I see what I see of the city, by the grace of the goddess Erin, who granted me the lost memories of the demon child’s skull that I might root out the evil of the world.
I recently wrote about trilogy endings and how saying goodbye to a favorite series is both sad and exciting. I found myself revisiting that bittersweet moment recently when I read We Leave Together by J.M. McDermott, the final book in the excellent, and sadly under-read, Dogsland Trilogy (Never Knew Another, When We Were Executioners, We Leave Together). It’s a trilogy I wish had gotten more attention from fellow SFF readers because it is so good: It succeeds in what it sets out to do, it’s grim but it engages with its grimness in a thoughtful way and the prose itself is enough to recommend the book on its own.
It starts as an unnamed narrator and her husband, both Walkers and shapeshifter priests of the Goddess Erin, come across a dead man’s body, a demon-child, a soldier named Jona. As a priestess of Erin, the narrator is able to, upon touching his skull, absorb Jona’s memories. It’s through those memories, which the narrator writes down, that the labyrinthine life of Dogsland and its inhabitants come to life. She follows on Jona’s footsteps to perform their mission: to completely eradicate—through the powers of fire and death—all the signs that he was ever alive and to find and vanquish the other demon-children living in Dogsland: Jona’s lover Rachel and his enemy Salvatore. Demon-children are a danger to others—inherently evil. Single drops of their bodily fluids are deadly poisonous.
As the narrator traverses Dogsland and goes deep into Jona’s mind (and eventually also into his lover’s Rachel’s memories), the sights and smells of this city come to life and the nature of demon-children are examined. The more the story progresses, the more we come to understand the intricacy of this tale, the complexity of questions about nature and nurture which often go over the head of the narrator herself (for she is a fanatical blunt instrument) but which are inescapable to the reader.
We will kill him, and fight the stain of demons in this city. We are not executioners. We are healers, now, in a fire and revolution and the reaping of the weeds, to cull the weakness in the streets of men. The streets will burn with fire before we are done here.
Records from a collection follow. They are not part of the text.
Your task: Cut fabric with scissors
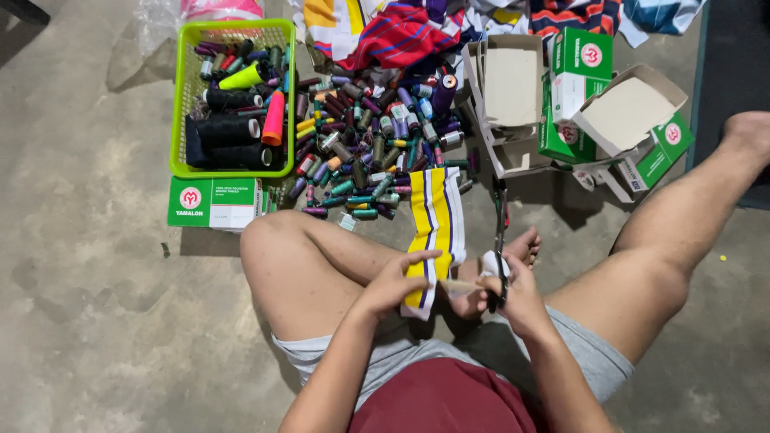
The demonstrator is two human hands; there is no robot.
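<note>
I sit cross-legged on a concrete floor. My left hand [399, 281] grips the near end of a yellow, white and purple striped cloth strip [435, 220] that lies over my shin and runs away from me. My right hand [508, 290] is closed on a pair of scissors [500, 232] with blades pointing away, along with a small white piece [491, 263]. The two hands almost meet over my lap, and a thin pale stick-like thing [459, 284] lies between them.
A heap of several coloured thread spools [377, 144] lies ahead. To its left stands a green basket [178, 120] with black and bright cones. Green and white cardboard boxes [581, 68], some open, sit at right; one box [212, 202] lies before the basket. Coloured fabrics [401, 32] are piled behind.
</note>
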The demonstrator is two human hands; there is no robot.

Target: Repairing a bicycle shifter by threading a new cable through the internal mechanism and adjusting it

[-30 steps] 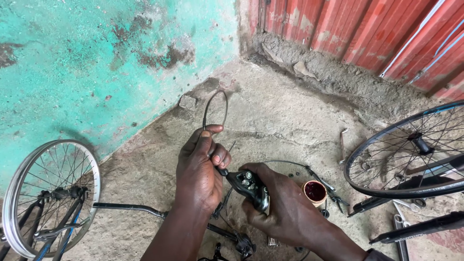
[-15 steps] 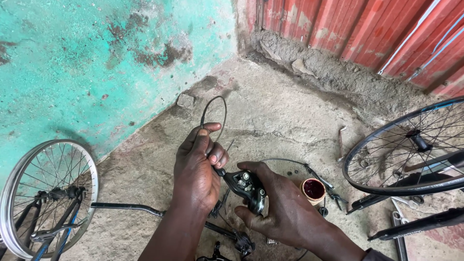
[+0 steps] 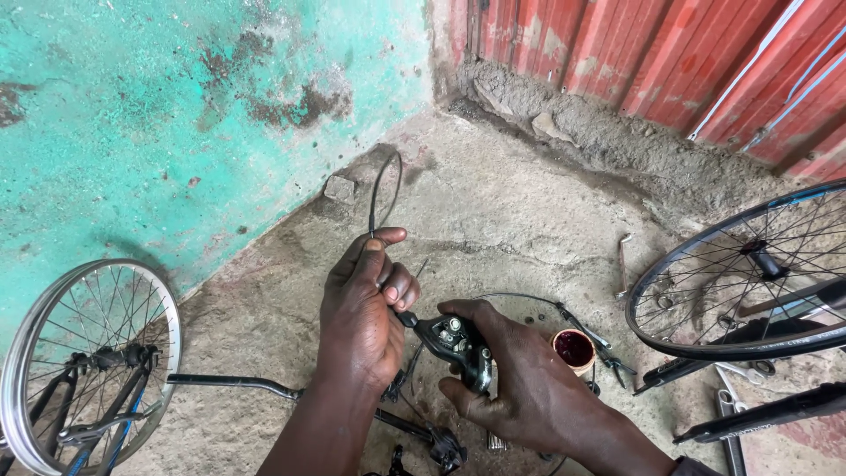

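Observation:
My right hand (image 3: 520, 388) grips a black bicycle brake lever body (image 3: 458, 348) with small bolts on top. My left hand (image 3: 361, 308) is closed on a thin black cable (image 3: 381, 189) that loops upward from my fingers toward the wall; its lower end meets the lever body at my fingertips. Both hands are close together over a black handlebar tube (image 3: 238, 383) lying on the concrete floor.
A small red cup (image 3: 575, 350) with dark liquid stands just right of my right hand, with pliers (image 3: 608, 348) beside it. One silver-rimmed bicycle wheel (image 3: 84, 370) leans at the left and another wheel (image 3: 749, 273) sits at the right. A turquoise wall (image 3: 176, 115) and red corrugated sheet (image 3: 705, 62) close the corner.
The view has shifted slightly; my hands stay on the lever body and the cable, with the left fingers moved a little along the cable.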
This is a story about a city where the corruption and decadence of the rich exist alongside the paucity and desperation of the poor. Where addiction to demon weed is ubiquitous and very little hope exist that things will ever change. Where there is a Day King and a Night King and they both have power but the Night King (a woman, actually) wants more. To Jona, Dogsland is everything he has ever known, where his family has lived for always, a place he both loves and hates. To Rachel, it is a place where she found succour, love and damnation. She came to Dogsland to start anew with her brother and it’s also where she fell in love. It’s where her brother became addicted to a drug that is ruining their lives and putting them both in danger. She must leave, but she can only leave if her brother leaves with her (“We leave together”).
It’s a story about two people, Jona and Rachel, demon-children who, before meeting each other, never knew another like themselves. It’s about the fact that they never asked to be born like they are, who continuously question their own nature. Jona never sleeps; Rachel has never had a moment of grace, her body covered in scales. When they cry, their tears burn through cloth and skin and so they keep everything bottled up, always. Both have lived in hiding all their lives, fearing their own nature: Are they really evil? Can they ever be good? If they perform corrupt acts, is it because they were born like this or because they have chosen to act this way?
As you can tell, this trilogy is not exactly all about ponies and rainbows. It’s extremely grim but one that fully engages with its own griminess and asks questions of it: how to change the state of things? Is the corruption to be accepted because it’s the way things are? Is a small act of corruption enough to condemn a person? These are not easy questions, and the more we get to know (and care for) the characters (or at least some of them), the more complicated it gets.
We are not executioners. We are healers, now, in a fire and revolution and the reaping of the weeds, to cull the weakness in the streets of men. The streets will burn with fire before we are done here.
Throughout Books 1 and 2, it was really hard to predict how all the pieces of this puzzle would fit together. But by the time I finished We Leave Together, everything did come together beautifully. Finding out the exact circumstances of Jona’s death and what happened to Rachel (YES! Rachel! You go, girl!) just about broke my heart in the best possible way.
In Book Smugglerish: 8 out of 10 for the trilogy as a whole.